- What you have to do
If a line of the data below holds the word "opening", list it.

■ ■ ■

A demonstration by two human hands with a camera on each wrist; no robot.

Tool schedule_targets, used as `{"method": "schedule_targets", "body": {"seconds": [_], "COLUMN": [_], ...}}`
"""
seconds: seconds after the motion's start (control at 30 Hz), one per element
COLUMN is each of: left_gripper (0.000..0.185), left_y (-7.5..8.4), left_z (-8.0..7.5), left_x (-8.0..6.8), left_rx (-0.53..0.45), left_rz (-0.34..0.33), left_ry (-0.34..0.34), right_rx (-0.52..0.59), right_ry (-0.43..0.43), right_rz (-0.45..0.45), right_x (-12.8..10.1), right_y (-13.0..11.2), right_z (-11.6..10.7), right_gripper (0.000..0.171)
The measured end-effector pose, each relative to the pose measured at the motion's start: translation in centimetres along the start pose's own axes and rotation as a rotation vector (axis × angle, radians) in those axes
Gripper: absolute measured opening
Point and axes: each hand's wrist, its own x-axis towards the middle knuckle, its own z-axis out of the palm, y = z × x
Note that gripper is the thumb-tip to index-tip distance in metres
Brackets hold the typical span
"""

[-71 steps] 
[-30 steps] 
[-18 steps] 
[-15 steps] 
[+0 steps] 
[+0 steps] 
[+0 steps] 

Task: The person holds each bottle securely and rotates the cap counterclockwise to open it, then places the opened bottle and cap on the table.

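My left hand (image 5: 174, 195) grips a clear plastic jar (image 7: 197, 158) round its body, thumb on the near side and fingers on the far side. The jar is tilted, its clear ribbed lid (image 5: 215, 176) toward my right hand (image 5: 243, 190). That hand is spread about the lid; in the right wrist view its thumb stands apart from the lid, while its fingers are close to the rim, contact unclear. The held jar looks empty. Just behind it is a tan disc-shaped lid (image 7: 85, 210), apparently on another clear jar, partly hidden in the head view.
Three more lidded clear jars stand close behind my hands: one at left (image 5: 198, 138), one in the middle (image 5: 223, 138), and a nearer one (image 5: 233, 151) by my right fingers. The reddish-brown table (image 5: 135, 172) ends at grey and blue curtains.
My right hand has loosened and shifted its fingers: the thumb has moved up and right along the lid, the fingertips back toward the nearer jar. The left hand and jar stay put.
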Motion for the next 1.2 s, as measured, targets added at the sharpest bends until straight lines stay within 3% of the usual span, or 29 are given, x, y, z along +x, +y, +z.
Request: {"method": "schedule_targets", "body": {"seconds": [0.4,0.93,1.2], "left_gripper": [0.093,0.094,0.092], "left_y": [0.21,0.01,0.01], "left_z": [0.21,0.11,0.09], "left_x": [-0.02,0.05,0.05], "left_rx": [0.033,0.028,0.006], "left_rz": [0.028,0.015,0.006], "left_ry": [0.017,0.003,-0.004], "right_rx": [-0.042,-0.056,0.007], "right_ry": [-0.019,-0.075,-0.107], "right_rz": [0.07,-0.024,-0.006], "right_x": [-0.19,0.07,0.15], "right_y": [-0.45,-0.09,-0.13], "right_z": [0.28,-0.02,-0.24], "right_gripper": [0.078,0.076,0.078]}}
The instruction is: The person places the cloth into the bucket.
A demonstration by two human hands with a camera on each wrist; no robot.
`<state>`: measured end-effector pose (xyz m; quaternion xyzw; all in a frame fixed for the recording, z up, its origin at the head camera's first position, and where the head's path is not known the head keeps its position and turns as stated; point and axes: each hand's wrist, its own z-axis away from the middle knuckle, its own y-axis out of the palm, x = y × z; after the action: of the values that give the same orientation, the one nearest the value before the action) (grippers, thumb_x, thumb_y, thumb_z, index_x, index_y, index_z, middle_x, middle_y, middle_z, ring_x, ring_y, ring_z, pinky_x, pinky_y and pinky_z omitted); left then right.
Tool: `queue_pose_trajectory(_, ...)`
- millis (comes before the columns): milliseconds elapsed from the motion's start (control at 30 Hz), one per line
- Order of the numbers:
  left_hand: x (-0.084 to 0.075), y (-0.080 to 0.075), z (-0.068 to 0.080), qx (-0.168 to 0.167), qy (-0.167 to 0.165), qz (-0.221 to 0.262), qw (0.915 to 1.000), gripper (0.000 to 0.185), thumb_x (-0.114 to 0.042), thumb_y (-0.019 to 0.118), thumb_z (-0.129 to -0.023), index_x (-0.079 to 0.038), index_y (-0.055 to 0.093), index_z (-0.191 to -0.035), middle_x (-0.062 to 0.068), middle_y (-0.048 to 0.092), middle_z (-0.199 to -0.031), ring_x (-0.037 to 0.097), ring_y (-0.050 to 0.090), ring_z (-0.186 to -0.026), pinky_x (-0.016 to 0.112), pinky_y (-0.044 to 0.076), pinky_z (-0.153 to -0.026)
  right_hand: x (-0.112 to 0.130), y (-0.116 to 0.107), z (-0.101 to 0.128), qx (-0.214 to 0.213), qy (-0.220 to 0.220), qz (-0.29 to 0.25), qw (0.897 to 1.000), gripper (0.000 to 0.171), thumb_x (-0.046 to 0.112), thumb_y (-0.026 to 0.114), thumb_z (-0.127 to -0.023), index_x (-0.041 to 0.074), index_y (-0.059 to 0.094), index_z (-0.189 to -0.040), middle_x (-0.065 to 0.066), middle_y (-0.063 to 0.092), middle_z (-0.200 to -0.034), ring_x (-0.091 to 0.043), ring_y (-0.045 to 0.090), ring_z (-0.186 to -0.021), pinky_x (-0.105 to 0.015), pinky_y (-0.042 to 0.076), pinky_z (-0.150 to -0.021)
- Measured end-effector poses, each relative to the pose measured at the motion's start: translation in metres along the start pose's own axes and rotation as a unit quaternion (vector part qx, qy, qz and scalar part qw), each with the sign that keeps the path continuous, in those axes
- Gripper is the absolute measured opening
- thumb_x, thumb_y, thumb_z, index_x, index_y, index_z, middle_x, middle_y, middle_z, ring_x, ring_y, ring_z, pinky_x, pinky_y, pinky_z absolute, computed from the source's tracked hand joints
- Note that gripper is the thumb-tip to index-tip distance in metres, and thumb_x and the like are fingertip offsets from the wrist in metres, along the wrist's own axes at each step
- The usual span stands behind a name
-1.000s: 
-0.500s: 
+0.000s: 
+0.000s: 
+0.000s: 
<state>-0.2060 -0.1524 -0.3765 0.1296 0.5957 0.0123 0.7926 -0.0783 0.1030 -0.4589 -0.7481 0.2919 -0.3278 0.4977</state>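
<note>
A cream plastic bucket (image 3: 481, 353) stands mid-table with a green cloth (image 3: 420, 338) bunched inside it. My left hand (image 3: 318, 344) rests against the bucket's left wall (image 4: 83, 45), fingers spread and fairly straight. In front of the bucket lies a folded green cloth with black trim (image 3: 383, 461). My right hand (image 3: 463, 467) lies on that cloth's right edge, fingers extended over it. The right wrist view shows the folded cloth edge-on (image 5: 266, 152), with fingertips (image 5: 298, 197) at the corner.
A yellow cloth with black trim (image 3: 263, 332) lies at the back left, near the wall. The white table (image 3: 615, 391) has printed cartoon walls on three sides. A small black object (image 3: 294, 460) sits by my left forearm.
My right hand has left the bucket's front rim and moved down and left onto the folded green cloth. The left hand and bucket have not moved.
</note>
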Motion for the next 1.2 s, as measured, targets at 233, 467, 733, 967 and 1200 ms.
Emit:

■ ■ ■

- Task result
Gripper: absolute measured opening
- Gripper is the absolute measured opening

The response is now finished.